Cuando tu venías caminando, y pensabas en tu trabajo, en las carcajadas anticipadas y en el almuerzo deshabrido que cocinó tu esposa, yo venía pensando. No en ti. No en ella. Si no en mi. En nada.
Y nos encontramos. Te saludé con un beso. Me miraste y me diste un tímido abrazo. Nos quedamos en silencio y te pregunté por la reunión a la que ibas. Me contaste apenas lo necesario como para salir del paso, mientras yo me ahogaba en mis propios pensamientos tristes y te miraba sin dejar de consentir, jugando el mismo juego que juegan dos personas que se aman tanto como para no indagar en sus más íntimos secretos.

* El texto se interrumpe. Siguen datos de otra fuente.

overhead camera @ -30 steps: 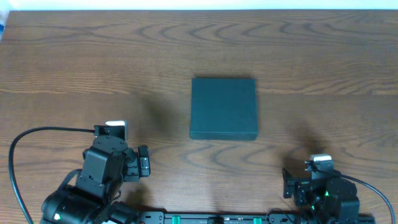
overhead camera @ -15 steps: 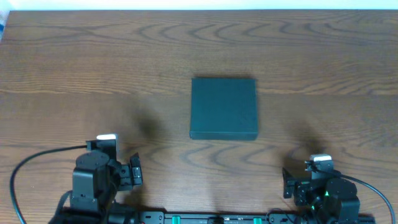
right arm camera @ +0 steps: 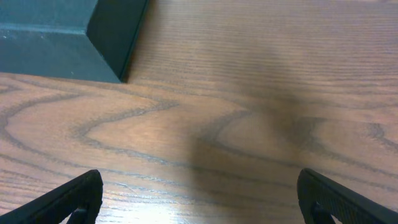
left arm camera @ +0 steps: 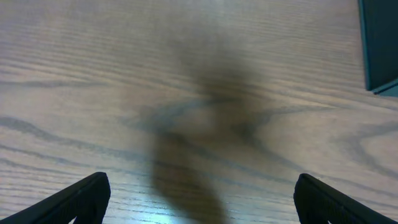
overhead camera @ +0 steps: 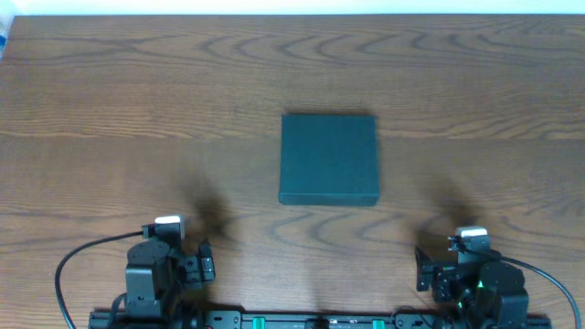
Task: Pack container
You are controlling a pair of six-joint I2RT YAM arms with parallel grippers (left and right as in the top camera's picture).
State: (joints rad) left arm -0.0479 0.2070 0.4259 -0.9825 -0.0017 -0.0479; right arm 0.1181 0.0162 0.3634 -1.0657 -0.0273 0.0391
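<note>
Ok, the container sits mid-table, dark teal-black, flat top facing up, looks closed from the overhead cam. It's square to the table edge, nothing on it, nothing touching it.

My left gripper is spread wide and holds nothing. Both fingers show at the bottom corners of the wrist cam with bare wood between them. It's parked on the near side of the container, off to its left and well apart. From this cam only the container's near-left corner shows, top right of the pic, dark side wall visible.

My right gripper is the same: released, jaws wide, fingers at the bottom corners, nothing between but wood grain. It's near side of the container too, off to its right. The container's near-right corner shows at top left, closer than on the left cam.

Soft shadows lie on the wood either side of the container, toward each arm. A black cable loops out on my left arm's far side from the container.
</note>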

Te volví a besar y te dije que nos veríamos en un rato. Me dijiste lo mismo. Seguiste tu camino y yo el mío. Miré hacia atrás para ver si ya te habías ido y me detuve. Miré mi rostro triste en el reflejo del vidrio trasero de tu carro, en el parqueadero. Pensé en tí, en mí. En que lo había intentado otra vez. Y otra vez, había perdido. Que por más que trato de olvidarme de mí, de la esperanza, vuelvo a esperar, a confiar, a hacerle a San Antonio y a otros santos no tan santos, la misma plegaria, con nuevas condiciones y cláusulas.
Luego, subí las escaleras y antes de timbrar, sequé mis lágrimas y me quedé viendo por el ojo mágico de la puerta. La vi a ella. Timbré. Abrió la puerta. Me abrazó. Entonces, le pregunté por el último capítulo de la novela.